Starting at the line that contains "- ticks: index" and ending at the line that contains "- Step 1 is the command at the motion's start", the lines below are to be given again exactly, with nothing added.
#### Given records ####
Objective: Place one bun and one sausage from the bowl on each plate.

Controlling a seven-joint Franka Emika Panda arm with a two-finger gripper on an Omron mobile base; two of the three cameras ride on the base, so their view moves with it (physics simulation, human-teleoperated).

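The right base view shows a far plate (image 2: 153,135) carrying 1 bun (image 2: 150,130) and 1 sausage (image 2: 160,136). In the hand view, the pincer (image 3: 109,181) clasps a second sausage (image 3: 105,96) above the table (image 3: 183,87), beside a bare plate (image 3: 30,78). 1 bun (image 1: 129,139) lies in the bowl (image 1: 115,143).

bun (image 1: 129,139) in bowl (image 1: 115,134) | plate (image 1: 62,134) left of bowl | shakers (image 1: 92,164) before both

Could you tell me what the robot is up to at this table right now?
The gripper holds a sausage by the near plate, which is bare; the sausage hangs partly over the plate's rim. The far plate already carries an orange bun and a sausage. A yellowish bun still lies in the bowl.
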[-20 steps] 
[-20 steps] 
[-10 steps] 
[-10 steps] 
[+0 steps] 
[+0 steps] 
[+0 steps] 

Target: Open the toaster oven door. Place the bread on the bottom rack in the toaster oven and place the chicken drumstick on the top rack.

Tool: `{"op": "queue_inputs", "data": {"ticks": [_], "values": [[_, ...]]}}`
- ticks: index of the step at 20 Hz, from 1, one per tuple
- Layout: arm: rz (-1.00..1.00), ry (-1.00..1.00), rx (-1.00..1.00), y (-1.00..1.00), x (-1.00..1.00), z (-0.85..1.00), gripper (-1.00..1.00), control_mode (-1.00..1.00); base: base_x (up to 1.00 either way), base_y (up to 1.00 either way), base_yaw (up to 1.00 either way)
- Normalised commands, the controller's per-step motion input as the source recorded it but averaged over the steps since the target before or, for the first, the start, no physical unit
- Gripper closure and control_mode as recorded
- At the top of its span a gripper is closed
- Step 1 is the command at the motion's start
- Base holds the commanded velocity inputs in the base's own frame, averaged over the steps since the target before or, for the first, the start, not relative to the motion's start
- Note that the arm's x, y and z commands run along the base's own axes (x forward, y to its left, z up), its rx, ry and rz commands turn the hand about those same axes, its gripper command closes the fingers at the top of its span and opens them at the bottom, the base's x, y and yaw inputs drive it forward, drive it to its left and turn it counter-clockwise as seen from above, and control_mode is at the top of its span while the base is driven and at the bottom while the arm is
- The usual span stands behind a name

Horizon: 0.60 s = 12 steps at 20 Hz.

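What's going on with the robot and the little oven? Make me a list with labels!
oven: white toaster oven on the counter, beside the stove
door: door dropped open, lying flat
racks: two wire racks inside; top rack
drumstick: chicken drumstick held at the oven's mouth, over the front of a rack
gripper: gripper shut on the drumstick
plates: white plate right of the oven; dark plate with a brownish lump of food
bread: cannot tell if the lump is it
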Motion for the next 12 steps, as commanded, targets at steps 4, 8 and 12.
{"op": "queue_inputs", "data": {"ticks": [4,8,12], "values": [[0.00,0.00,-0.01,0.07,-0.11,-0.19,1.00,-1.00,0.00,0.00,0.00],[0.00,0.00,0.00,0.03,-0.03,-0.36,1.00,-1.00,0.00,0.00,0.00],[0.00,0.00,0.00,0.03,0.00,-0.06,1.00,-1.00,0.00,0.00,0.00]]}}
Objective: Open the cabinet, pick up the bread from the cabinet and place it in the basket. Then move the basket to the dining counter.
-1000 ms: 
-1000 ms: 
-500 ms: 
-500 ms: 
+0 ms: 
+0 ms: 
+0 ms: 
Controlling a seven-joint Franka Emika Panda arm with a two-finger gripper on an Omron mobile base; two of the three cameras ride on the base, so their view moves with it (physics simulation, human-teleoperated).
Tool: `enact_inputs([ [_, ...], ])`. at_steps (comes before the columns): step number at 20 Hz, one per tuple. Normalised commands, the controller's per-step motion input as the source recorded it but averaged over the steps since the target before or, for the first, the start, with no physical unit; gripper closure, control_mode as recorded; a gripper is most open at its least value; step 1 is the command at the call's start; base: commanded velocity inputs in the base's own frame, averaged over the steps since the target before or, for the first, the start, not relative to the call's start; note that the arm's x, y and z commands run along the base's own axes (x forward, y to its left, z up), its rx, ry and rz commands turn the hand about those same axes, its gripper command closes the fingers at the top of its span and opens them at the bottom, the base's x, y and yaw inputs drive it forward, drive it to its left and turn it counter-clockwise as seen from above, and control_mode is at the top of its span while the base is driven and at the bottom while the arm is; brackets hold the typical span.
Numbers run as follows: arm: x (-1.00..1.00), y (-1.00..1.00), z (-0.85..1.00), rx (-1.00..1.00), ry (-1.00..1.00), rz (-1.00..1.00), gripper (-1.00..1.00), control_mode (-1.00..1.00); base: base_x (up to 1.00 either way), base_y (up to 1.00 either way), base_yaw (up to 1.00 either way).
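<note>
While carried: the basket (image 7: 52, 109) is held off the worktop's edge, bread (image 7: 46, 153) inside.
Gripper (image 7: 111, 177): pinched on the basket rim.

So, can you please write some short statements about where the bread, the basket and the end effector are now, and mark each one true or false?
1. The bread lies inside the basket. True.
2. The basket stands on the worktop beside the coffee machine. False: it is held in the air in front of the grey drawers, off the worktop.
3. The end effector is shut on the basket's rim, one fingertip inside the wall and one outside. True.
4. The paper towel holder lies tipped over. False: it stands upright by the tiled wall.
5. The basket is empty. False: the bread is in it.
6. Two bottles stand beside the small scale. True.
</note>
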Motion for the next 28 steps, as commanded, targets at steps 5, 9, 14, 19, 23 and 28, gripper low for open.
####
Output for this exercise:
- ticks: index of the step at 20 Hz, from 1, one per tuple
- Layout: arm: rz (-1.00..1.00), ry (-1.00..1.00), rx (-1.00..1.00), y (-1.00..1.00), x (-1.00..1.00), z (-0.85..1.00), gripper (-1.00..1.00), control_mode (-1.00..1.00); base: base_x (up to 1.00 either way), base_y (up to 1.00 either way), base_yaw (up to 1.00 either way)
- Normalised commands, the controller's per-step motion input as the source recorded it but averaged over the steps since the target before or, for the first, the start, no physical unit
- Gripper closure and control_mode as recorded
- At the top of its span a gripper is closed
- Step 1 is the command at the motion's start

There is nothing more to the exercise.